Der Kaukasus war vielleicht noch früher besiedelt

Dmanisi. Die Vorgänger des Menschen haben der gängigen Lehrmeinung zufolge von Afrika ausgehend die Welt bevölkert. Neue Erkenntnisse weisen allerdings darauf hin, dass diese frühen Wanderungen zumindest nicht nur in eine Richtung abliefen. Ausgrabungen von US-Forschern im Kaukasus haben ergeben, dass diese Region schon wesentlich früher besiedelt war, als bisher bekannt. Es sei daher wahrscheinlich, dass der Homo erectus sich in Eurasien entwickelt habe und von dort nach Afrika zurückgewandert sei, hieß es am Dienstag in einem Fachartikel.

"Die sich häufenden Belege aus Eurasien weisen auf äußerst alte primitive Populationen hin", wird Reid Ferring von der Universität von Nord-Texas in der neuen Ausgabe der "Proceedings of the National Academy of Sciences" zitiert. Jüngste Entdeckungen zeigen demnach, dass die Region um den Ort Dmanisi in Georgien zur gleichen Zeit, wenn nicht gar schon früher, vom Homo erectus besiedelt gewesen sei wie der Osten Afrikas.

Ein Team um Ferring sowie David Lordkipanidze vom Georgia National Museum entdeckte in tiefer gelegenen Schichten in Dmanisi mehr als 100 Werkzeuge sowie weitere Gegenstände aus Stein, die aus der Zeit vor rund 1,85 Millionen Jahren stammen. Zuvor dort gefundene Knochen sind lediglich rund 1,7 Millionen Jahre alt. Die jüngsten Entdeckungen seien nicht nur wesentlich älter, sondern legten zugleich den Schluss nahe, dass es sich bei den damaligen Bewohnern in Dmanisi um eine über längere Zeit sesshafte Bevölkerung gehandelt habe und nicht nur um Kolonialisten auf der Durchreise.

Bei den Bewohnern der Stätte handle es sich um die ältesten bekannten Vertreter des Homo erectus außerhalb Afrikas, sagt Ferring. Möglicherweise habe sich der Vorgänger des Menschen daher von der Region im Kaukasus aus in Richtung Afrika ausgebreitet - und nicht umgekehrt.
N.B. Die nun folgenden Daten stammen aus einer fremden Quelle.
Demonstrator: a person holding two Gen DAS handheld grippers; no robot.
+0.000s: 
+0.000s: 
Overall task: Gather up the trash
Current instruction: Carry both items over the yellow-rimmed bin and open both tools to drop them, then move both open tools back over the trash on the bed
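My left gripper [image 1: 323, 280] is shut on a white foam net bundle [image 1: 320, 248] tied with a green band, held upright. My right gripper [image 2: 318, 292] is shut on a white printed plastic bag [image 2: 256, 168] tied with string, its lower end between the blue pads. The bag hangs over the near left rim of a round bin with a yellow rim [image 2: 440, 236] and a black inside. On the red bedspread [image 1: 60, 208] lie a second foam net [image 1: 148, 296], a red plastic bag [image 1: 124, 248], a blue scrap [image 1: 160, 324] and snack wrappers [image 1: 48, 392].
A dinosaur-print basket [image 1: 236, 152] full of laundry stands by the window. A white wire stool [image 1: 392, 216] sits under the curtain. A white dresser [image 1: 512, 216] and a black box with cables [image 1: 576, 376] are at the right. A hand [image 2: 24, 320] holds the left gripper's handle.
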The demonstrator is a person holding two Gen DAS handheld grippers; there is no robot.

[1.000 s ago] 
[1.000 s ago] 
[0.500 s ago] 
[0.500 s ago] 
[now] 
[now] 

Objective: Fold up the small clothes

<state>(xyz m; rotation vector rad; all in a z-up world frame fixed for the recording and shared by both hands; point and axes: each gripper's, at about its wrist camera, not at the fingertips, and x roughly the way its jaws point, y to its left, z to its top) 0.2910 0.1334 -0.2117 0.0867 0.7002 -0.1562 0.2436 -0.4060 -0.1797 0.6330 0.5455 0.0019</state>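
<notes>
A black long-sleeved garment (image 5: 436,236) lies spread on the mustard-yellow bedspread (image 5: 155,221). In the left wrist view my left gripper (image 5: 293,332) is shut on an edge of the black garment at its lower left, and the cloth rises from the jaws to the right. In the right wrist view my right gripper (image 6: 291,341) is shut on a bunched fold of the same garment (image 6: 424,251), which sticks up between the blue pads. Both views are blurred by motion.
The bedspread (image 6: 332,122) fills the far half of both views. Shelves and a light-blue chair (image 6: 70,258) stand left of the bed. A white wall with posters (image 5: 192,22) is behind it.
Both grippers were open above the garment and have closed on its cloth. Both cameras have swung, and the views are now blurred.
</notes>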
Um dies zu belegen, sei allerdings noch weitere Forschung nötig, räumt der Wissenschaftler ein.

Der Archäologe Wil Roebroeks von der Universität im niederländischen Leiden bezeichnet die neuen Erkenntnisse seiner US-Kollegen als "wichtige Beobachtungen für unser Wissen über die frühe Besiedlung Eurasiens". Roebroeks hatte im Jahr 2005 selbst einen Artikel veröffentlicht, in dem er Asien als die Region bezeichnet, in der der Homo erectus entscheidende Entwicklungsschritte vollzog.

Wesentlich kritischer sieht Richard Potts vom Smithsonian's National Museum of Natural History in Washington die neue Theorie. "Bei den jüngst in Dmanisi gefundenen Objekten handelt es sich lediglich um Steinwerkzeuge und nicht um Knochen. Wir können also nicht wissen, wer diese Gegenstände hergestellt hat", sagt der Wissenschaftler. Um die neue Theorie zu beweisen, müsste nach seiner Ansicht erst fossiles Material aus der Spanne zwischen 1,85 und 1,78 Millionen Jahren vor unserer Zeit gefunden werden.